[Items from a dataset]

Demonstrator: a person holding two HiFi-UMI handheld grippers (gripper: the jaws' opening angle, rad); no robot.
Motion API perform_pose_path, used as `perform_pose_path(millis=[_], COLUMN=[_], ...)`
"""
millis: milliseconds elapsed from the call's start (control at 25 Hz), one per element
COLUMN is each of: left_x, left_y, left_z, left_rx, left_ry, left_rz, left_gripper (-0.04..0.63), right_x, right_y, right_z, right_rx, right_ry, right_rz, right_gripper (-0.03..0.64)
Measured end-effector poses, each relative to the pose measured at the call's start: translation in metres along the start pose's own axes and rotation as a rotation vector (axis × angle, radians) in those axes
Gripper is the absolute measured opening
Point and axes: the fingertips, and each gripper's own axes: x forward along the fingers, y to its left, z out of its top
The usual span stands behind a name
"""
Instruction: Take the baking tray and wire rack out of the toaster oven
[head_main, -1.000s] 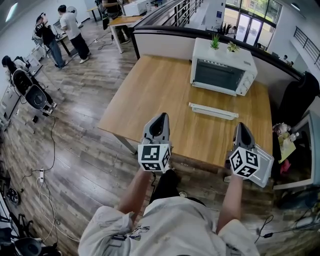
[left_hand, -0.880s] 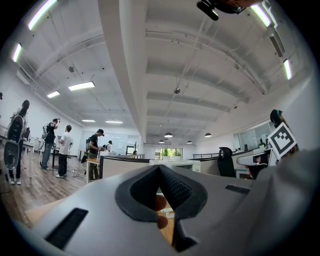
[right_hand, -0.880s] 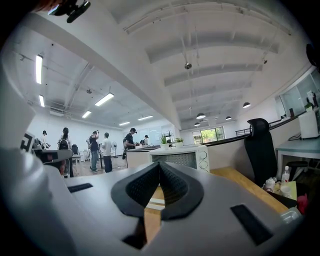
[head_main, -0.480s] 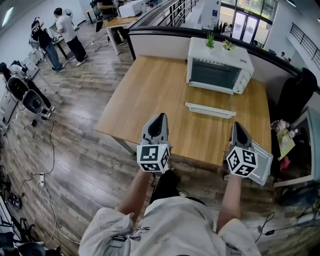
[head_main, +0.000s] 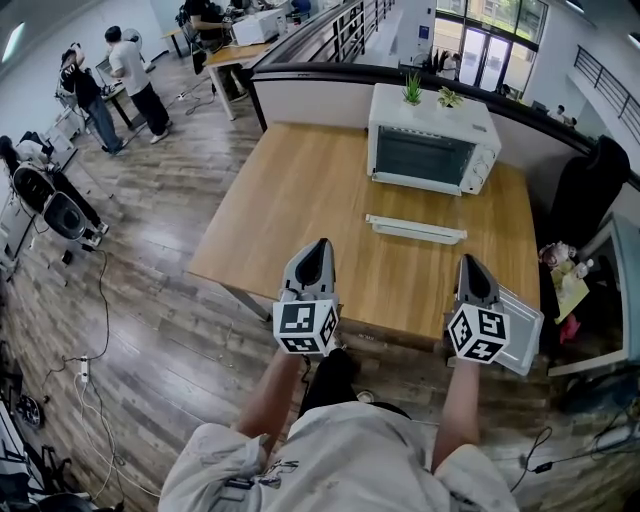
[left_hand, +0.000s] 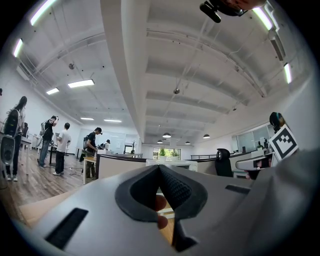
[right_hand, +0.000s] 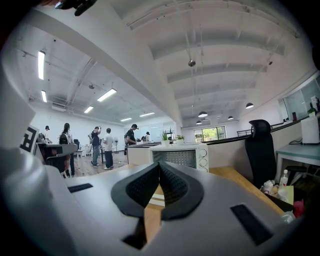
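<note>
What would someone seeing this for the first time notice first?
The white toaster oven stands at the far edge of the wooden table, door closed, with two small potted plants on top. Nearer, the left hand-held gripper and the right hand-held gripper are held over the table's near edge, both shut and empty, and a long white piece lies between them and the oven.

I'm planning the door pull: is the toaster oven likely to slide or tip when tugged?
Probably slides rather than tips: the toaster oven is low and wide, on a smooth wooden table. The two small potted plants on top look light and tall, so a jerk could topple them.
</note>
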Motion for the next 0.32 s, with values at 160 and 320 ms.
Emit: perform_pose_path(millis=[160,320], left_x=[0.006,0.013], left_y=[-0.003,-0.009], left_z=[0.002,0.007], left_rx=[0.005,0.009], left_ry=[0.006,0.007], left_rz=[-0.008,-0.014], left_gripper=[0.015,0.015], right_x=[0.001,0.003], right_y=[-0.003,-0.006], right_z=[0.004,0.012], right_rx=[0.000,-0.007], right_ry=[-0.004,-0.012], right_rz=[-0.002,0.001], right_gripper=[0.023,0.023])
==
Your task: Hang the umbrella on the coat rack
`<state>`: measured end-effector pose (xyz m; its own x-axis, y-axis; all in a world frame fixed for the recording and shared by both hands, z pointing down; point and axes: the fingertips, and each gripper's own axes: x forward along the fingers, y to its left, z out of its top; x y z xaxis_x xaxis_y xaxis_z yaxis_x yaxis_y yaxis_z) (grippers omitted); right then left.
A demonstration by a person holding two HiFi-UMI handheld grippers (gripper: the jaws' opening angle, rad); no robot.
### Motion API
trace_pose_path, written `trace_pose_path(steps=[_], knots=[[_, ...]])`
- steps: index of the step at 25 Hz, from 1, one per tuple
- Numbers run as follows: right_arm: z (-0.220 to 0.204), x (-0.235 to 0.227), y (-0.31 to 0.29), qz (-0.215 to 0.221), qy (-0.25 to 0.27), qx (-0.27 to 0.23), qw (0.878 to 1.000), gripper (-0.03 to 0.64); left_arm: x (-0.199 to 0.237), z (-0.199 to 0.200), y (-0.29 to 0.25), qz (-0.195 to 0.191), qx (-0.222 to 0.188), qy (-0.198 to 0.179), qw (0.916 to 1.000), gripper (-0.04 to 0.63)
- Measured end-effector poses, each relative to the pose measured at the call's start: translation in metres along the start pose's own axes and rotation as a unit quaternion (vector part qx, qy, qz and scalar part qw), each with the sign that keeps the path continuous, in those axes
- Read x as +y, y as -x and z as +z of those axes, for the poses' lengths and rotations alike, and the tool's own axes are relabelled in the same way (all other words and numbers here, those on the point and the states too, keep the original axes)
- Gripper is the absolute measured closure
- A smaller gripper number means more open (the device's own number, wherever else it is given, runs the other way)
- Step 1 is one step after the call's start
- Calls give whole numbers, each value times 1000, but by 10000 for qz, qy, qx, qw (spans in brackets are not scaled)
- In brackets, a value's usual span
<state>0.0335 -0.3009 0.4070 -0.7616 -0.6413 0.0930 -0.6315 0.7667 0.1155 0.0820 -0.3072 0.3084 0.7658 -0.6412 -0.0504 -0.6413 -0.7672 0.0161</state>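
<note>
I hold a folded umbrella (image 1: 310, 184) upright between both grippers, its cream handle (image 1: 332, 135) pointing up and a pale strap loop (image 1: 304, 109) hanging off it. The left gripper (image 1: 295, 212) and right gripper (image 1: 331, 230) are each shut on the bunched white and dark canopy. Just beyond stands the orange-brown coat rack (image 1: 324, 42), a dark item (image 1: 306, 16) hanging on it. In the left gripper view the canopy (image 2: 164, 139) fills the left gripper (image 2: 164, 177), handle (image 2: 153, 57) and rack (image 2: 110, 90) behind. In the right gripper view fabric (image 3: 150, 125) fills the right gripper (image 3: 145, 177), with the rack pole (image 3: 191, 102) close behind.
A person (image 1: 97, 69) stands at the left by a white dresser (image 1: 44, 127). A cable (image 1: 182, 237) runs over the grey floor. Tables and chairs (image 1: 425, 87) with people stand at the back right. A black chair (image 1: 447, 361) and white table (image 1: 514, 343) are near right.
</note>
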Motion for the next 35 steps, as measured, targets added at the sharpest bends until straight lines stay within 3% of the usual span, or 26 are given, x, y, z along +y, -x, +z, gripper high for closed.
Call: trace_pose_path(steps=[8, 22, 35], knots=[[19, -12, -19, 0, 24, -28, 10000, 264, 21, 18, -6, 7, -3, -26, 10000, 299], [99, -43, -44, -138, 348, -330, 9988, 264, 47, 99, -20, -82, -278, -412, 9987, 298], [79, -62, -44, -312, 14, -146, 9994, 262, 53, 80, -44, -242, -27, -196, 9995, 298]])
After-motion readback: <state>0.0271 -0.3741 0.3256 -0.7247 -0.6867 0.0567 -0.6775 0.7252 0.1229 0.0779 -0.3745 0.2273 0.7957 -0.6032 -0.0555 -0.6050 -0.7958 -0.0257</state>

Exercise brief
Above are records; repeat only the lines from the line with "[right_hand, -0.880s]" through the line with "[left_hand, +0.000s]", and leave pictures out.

Answer space
[right_hand, -0.880s] 
[head_main, -0.480s] 
[head_main, +0.000s] 
[left_hand, +0.000s] 

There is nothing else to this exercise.